An educator from Bridgeport whose family has been affected by the disease, vows to continue to enjoy the outdoors in her home state. “The woods are the best part of living here,” she states. But she adds, “If you live in Connecticut, you need to be prepared. Be aware, take the precautions.”

So, what are those precautions? Andreadis warns, “Assume you’re going to pick one [a tick] up… when you get back home, take a shower, take a close look at your body. They get between your knees.” He warns also of that new and potent tick-carried Powassan virus that surfaced last year in Connecticut that can be transmitted within 15 minutes of its feeding on you.

The town of Greenwich’s Health Department website has a four-page news release listing steps to take to prevent Lyme disease and other tickborne diseases, with “Personal Protection Measures” and “Pet Protection Measures. Under “Landscape Management,” there is “Remove leaf litter, brush, and tall weeds from around the home and at the lawn’s edge.”

But there is no recommendation for homeowners to adopt organic fungal spraying against ticks that a friend in backcountry regularly uses. “It’s not poisonous to birds and bees,” she says, and she sees fewer ticks. She alerted me to the sprayer’s site, greensprays.com.

A call to Bruce Spaman, who heads the town’s Parks and Trees Division, found no anti-tick spraying being done in our parks at present. Spaman mentioned having surveyed backcountry Parkway School’s grounds for tick levels but not finding “sufficient populations.” It’s the Babcock Preserve with the high tick levels, says Spaman with its high moisture levels and tick-favored Japanese barberry.  Efforts are underway, he notes, to control the growth of that barberry.

But help may be on the way for an effective anti-tick spray, thanks to the efforts of Greenwich hedge funder Steven Cohen and his wife, Alexandra! Their foundation has contributed, as of 2016, $5 million of the $8.8-million budget of The Tick Project, a fungal spraying of 24 Lyme disease-plagued neighborhoods in Dutchess County over the next five years. Working with the project, partnered in part with the CDC and the New York State Department of Health, is Richard Ostfeld, a disease ecologist with the Cary Institute of Ecosystem Studies in Millbrook, N.Y.

Up till now, Ostfeld reports in The New York Times, “spraying individual lawns has not proved effective in fighting Lyme Disease.” The hope is this widespread spraying will “significantly” reduce cases of Lyme disease and other tick-borne illnesses.
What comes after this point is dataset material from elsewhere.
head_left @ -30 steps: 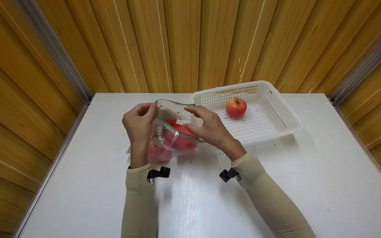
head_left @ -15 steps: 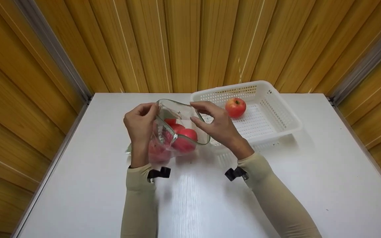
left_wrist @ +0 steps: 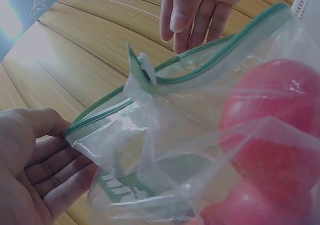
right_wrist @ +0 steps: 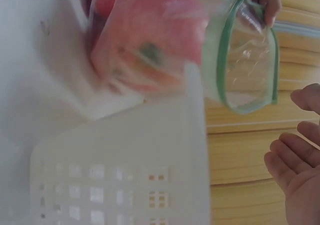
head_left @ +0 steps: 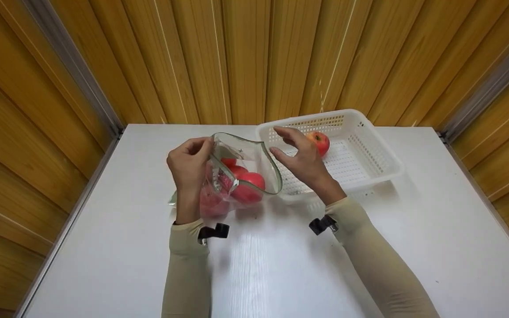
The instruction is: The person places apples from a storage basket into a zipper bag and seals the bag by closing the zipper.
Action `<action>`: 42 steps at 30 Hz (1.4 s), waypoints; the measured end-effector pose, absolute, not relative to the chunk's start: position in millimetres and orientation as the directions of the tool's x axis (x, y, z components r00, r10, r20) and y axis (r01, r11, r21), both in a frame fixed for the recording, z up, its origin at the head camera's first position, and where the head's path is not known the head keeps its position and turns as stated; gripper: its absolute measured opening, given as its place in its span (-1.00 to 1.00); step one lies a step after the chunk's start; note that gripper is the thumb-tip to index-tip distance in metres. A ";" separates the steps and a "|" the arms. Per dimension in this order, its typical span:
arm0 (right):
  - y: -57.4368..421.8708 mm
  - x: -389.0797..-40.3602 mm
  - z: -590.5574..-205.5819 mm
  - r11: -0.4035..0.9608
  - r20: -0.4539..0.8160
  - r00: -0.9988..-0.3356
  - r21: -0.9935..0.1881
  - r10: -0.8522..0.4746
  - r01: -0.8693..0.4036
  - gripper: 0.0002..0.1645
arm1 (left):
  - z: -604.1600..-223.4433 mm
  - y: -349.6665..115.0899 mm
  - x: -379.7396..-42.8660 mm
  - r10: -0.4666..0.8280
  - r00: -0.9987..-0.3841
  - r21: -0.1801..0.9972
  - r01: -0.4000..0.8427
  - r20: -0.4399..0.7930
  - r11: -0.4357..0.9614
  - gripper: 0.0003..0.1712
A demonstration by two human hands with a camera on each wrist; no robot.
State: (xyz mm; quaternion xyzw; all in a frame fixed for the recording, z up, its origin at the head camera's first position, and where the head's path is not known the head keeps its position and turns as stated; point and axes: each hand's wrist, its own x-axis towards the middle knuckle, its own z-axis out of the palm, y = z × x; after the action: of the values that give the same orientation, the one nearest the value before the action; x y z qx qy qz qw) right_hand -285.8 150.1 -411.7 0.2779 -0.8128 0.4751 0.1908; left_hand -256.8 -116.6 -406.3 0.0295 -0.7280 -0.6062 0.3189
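A clear zip bag (head_left: 273, 176) with a green-edged mouth stands open on the table, several red apples (head_left: 248, 187) inside it. With thumb and fingertips my left hand (head_left: 188, 162) pinches the left corner of the bag's mouth, as the left wrist view also shows at the green zip edge (left_wrist: 90, 116). My right hand (head_left: 301, 157) is apart from the bag, over the left part of the white basket (head_left: 385, 170), fingers and thumb spread with nothing between them. Partly hidden behind that hand, one red-yellow apple (head_left: 321, 143) lies in the basket.
The white table (head_left: 254, 274) carries the basket at the back right, next to the bag. A wood-look panel wall (head_left: 245, 62) rises behind the table's far edge, with more panels at both sides.
My right hand has let go of the bag's mouth and moved right, over the basket. The bag's mouth has widened. My left hand keeps its pinch, almost in place.
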 end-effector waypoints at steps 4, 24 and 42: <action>158.0 -294.2 -418.7 0.417 0.561 -0.792 -0.677 -0.240 -0.606 -0.40 | -406.5 -116.4 -256.6 -0.426 -0.797 0.902 0.347 0.428 0.256 -0.86; 208.7 -330.9 -439.4 0.561 0.307 -0.946 -0.768 -0.101 -0.309 -0.22 | -405.3 -113.1 -255.2 -0.423 -0.805 0.907 0.336 0.416 0.253 -0.86; 246.6 -345.4 -452.7 0.638 0.163 -0.986 -0.755 -0.044 -0.153 -0.19 | -405.2 -105.3 -254.6 -0.400 -0.812 0.904 0.360 0.426 0.232 -0.88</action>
State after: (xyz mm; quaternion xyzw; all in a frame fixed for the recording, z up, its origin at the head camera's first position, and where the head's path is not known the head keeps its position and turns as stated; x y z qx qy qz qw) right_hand -345.4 246.6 -452.7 0.0545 -0.9026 0.4222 0.0647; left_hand -254.6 -105.3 -405.2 0.0138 -0.7226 -0.6194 0.3066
The fungal spray is made from a strain of the fungus—Metarhizium anisopliae—found in forest soils in eastern North America and proven to effectively kill ticks. According to The Tick Project website: www.tickproject.org/the-study, this strain, or as it’s called, Met52, has been developed as a commercial product that can be sprayed on vegetation where it kills ticks looking for hosts on which to feed.” (Note that the EPA has found MET 52 “practically non-toxic to mammals; including infants and children.”)

Another part of the study is that households in the sprayed neighborhoods are being provided with bait boxes to attract those disease carrying mice and chipmunks. An insecticide in the box kills the ticks on the mice and chipmunks.

So, it’s good to know in this “Ticking Time Bomb” time, that we have some resident entrepreneurs like the Cohens watching our back. In the meantime, bring on the chickens!